Upadhyay, who is responsible for the army’s revenue procurements, said that there was an initiative a few years ago to procure different types of ammunition from the private sector. He was speaking on the eight types of ammunition that was to be manufactured by the industry for the army. A tender had been issued to selected Indian private firms in 2017 for this, including supplying grenades and armour piercing ammunition against tanks.
“It was a long term contract. It actually meandered along. I can assure you that all possible hurdles in those cases have been removed. You will see fast movement happening on that. Not only those, we are also looking at adding additional ones (ammunition), anything we are importing,” he said.
It is also expected that artillery guns could be on the negative list of imports, because guns that have lately been inducted into the army such as M777 howitzers, K9 Vajra and Dhanush are being manufactured in India.
To promote indigenous defence manufacturing and reduce imports, Finance Minister Nirmala Sitharaman, last week, had announced that a list of weapons and equipment banned for import would be made in consultation with the Department of Military Affairs headed by the Chief of Defence Staff.
However, while stressing that 80 percent of the army’s capability development and over 92 percent of its sustenance budget was based on indigenous products, the army’s Vice Chief Lieutenant General S K Saini at the webinar said that the import ban list will not restrict the forces to procure niche technologies from abroad.

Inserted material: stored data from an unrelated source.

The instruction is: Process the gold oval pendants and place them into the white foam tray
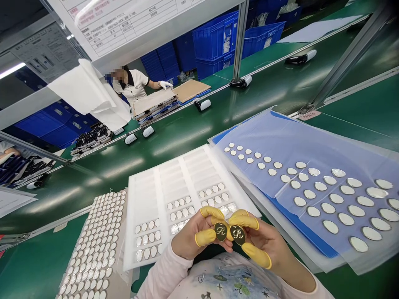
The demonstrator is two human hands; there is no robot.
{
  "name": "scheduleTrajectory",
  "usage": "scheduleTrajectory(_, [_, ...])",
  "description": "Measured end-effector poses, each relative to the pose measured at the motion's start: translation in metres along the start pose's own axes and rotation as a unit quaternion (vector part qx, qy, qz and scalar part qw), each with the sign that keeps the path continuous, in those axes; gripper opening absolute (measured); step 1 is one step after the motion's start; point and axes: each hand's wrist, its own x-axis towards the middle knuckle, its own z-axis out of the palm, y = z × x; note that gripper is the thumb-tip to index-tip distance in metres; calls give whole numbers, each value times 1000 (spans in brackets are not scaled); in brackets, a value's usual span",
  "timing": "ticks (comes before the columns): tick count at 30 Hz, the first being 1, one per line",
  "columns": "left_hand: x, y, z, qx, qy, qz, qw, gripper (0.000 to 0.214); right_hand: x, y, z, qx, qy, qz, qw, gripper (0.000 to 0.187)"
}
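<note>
My left hand (199,232), in yellow finger cots, pinches a dark oval badge (220,231) with a gold rim and a light script letter like an R. A second badge (237,235) of the same look is gripped in my right hand (260,236), also wearing yellow finger cots. Both badges face me side by side, close to my chest. Just beyond them lies a white foam tray (145,195) with rows of pale oval pieces (177,214), partly covered by my hands.
Left of the tray, a board carries many pale ovals (93,253). On the right, a blue sheet (264,133) under clear film bears scattered ovals. Behind runs a green conveyor (174,145) with white-and-black parts (204,105). Across it, a gloved person (135,85) stands by stacked boards (156,104).
</note>
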Motion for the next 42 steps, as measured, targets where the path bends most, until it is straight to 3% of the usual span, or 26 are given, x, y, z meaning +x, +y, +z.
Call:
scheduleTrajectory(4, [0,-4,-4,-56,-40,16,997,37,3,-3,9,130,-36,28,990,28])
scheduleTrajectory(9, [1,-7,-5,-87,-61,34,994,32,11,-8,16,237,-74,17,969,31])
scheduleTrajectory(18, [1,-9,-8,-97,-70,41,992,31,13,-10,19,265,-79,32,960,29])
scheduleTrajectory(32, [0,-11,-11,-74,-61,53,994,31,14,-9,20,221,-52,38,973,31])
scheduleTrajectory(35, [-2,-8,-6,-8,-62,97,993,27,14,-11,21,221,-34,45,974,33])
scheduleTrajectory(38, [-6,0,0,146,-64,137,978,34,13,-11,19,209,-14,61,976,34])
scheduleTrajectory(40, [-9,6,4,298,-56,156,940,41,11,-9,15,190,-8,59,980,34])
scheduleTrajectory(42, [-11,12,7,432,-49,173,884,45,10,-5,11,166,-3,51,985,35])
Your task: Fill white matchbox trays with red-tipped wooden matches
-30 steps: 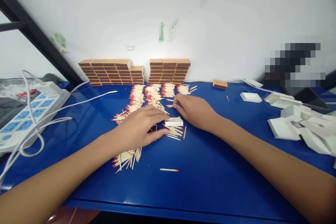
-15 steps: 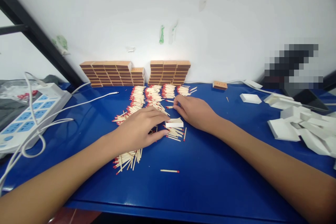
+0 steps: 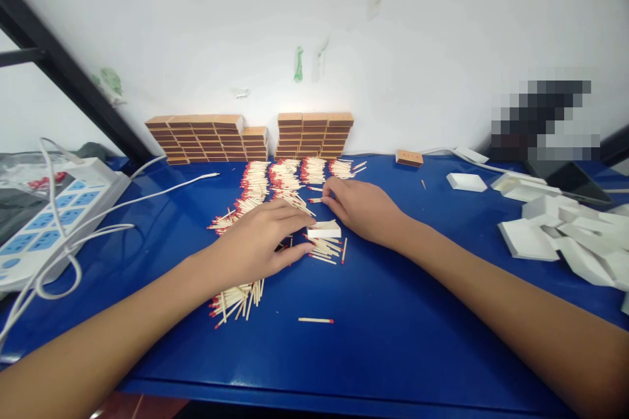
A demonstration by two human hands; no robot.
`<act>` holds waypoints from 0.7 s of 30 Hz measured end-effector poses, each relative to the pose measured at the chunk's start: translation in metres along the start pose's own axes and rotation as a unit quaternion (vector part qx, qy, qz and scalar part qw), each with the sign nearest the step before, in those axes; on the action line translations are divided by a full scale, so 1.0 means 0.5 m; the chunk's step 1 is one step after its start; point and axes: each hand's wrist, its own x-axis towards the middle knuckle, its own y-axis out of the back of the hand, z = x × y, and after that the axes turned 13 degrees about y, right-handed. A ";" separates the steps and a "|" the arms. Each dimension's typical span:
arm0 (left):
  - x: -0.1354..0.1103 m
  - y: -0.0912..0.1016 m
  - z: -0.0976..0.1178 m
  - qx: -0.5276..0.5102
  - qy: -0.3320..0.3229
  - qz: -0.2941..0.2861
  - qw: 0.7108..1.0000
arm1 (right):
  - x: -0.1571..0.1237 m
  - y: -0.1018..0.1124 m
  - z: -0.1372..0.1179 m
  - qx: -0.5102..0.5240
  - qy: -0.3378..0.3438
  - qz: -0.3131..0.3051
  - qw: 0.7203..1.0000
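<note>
My left hand point(image 3: 263, 239) is closed on the left end of a small white matchbox tray point(image 3: 324, 231), thumb in front and fingers behind. Some matches show inside the tray, and loose red-tipped matches point(image 3: 324, 250) lie beneath and in front of it. Just behind the tray, my right hand point(image 3: 361, 206) is closed in a pinch on a match point(image 3: 315, 200), whose red tip points left. Its fingertips are partly hidden. Rows of matches point(image 3: 255, 180) stretch behind the left hand, and another heap point(image 3: 238, 301) lies in front of its wrist.
Stacked brown matchboxes point(image 3: 206, 137) stand against the wall, with a second stack point(image 3: 314, 134) beside them. One matchbox point(image 3: 409, 158) lies apart. White trays point(image 3: 580, 236) are piled at right. A power strip point(image 3: 54, 222) with white cables is at left. A single match point(image 3: 316, 320) lies in front.
Both hands keep nearly the same pose at the tray and the match. The whole view has shifted slightly, and more of a dark flat object shows at the right.
</note>
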 end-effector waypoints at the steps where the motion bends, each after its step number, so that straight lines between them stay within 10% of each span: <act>1: 0.000 0.000 0.000 0.001 0.001 0.000 1.000 | 0.000 0.001 0.000 0.000 0.000 -0.001 1.000; 21: -0.003 0.000 0.002 0.007 0.000 -0.002 1.000 | 0.000 -0.002 0.001 -0.003 0.001 -0.004 1.000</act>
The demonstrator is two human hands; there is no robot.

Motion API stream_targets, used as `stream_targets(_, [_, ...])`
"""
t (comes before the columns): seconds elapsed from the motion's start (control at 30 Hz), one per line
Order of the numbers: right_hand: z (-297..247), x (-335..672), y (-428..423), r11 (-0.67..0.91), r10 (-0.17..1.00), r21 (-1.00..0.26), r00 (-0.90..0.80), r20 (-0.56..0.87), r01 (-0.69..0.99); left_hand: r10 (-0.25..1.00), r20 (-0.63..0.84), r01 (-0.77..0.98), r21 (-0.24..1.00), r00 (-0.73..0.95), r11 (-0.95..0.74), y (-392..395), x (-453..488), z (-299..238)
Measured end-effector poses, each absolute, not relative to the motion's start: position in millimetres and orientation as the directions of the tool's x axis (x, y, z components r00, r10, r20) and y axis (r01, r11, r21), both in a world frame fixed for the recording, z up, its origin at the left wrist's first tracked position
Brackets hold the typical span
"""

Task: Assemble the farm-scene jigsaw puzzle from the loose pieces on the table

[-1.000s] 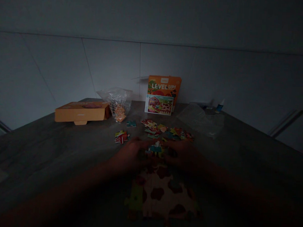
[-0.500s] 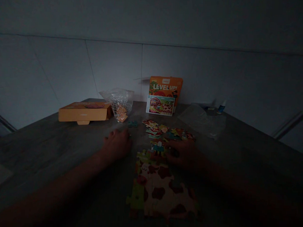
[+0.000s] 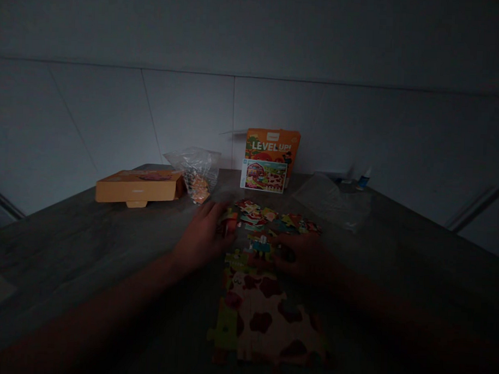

Meanwhile, Lieutenant General S S Hasabnis, the army’s Deputy Chief (Planning and Systems) who handles capital procurements, requested the industry to give their correct responses to a Request for Information (RFI), because the army’s general staff qualitative requirement (GSQRs) for an equipment are “hugely tempered” by it. GSQRs are specifications given for an equipment the army needs. Sitharaman while announcing the defence reforms had also highlighted setting realistic GSQRs. “Unfortunately, what is happening is that claims made in a RFI do not work out during trials. I would request all participants…please claim what you can achieve. So that we have realistic qualitative requirements made out,” he said.